• [TASK PROMPT]: Leave out every picture, then transcribe the rest of the listing exactly.

• [SOURCE MATERIAL]:

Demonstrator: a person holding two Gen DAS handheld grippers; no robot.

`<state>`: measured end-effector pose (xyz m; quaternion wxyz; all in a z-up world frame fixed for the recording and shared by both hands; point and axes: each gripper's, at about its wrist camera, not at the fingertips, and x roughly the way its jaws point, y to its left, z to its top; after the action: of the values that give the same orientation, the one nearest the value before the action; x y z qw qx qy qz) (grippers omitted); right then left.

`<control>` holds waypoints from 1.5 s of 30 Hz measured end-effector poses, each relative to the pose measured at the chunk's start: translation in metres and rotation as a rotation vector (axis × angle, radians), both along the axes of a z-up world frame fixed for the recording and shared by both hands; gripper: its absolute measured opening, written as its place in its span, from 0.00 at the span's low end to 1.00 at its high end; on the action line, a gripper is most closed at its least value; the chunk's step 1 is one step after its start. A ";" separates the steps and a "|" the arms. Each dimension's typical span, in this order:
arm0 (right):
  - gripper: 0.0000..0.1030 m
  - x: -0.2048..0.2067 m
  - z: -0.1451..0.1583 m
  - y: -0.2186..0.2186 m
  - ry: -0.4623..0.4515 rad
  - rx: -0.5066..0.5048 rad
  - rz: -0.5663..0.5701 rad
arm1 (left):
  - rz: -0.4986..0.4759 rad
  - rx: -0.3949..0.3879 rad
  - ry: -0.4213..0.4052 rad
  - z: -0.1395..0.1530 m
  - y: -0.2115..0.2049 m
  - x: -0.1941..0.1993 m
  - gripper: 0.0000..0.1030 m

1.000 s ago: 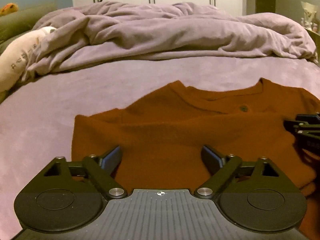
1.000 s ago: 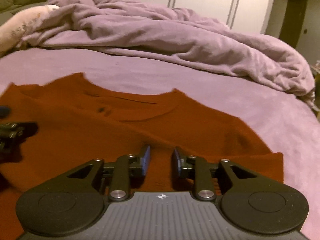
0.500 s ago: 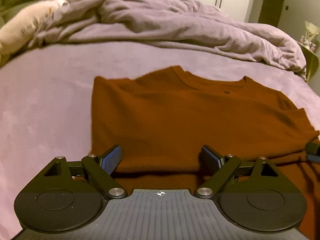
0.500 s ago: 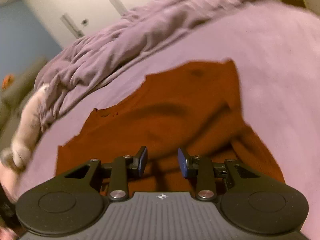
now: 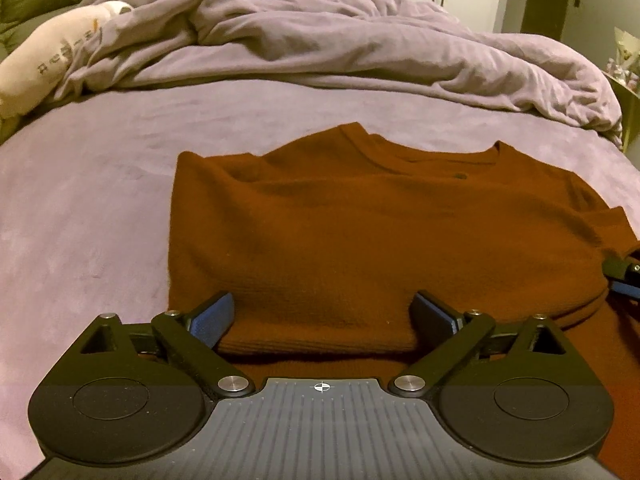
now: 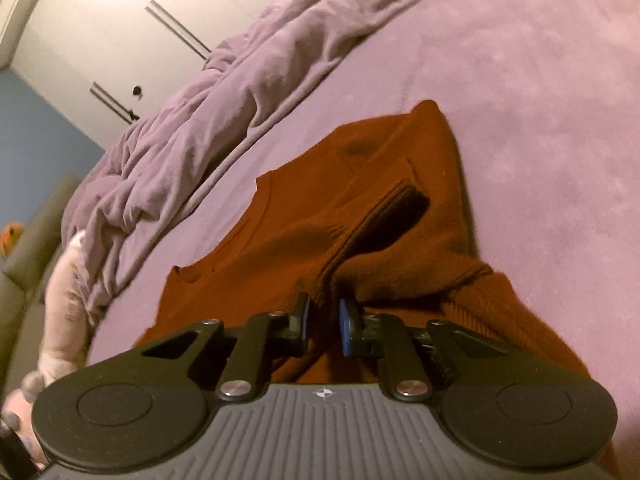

• [TASK RESPONSE]:
Demonstrator: a person holding two Gen DAS handheld grippers; no robot.

`<state>`: measured end-effector pose (xyz m; quaternion wxyz; all in a z-up world frame fixed for the recording and shared by both hands; point and axes: each gripper's, at about its wrist camera, not at the fingertips, and x roughly the way its jaws point, y to its left, z to its top; after the action: of the values that give the same orientation, the one nearest the value before the action; x y z qw qx qy qz) (grippers omitted); right then left.

`<control>` holds waypoints from 1.5 s of 30 Hz measured end-effector poses, each relative to the pose measured at the chunk's start: translation in metres and rotation as a rotation vector (axis × angle, radians), both along the axes of a z-up world frame fixed for the recording and shared by both hands; gripper: its absolute measured opening, written as its place in its span, from 0.00 at the span's low end to 1.00 at its high end; on the action line, a gripper is most closed at its least value; the chunk's step 1 is one step after its start. A ";" separates the steps and a "|" the arms. Each dimension's typical span, in this order:
arm0 (right):
  - gripper: 0.0000..0.1030 m
  - x: -0.2048..0.2067 m
  - z: -0.1451..0.1583 m
  - y: -0.2186..0.2186 m
  - ry: -0.4623..0.4515 rad
  - rx: -0.5066..0.5048 rad
  - rz: -0.5663..0.5701 rad
arm1 (left):
  - rz: -0.4986..0.4759 rad
  - rx: -0.3949..0.3879 rad
  - ry: -0.4213..0.4052 rad
  - z: -0.1395..0.1530 m
  - y: -0.2115..0.2049 m
  - x: -0.1941..0.1993 m
  - gripper: 0.0000..0.1030 m

1.000 s ago: 
1.000 s ago: 
0.500 s ago: 
0.500 s ago: 
now: 
now: 

No additional response is required.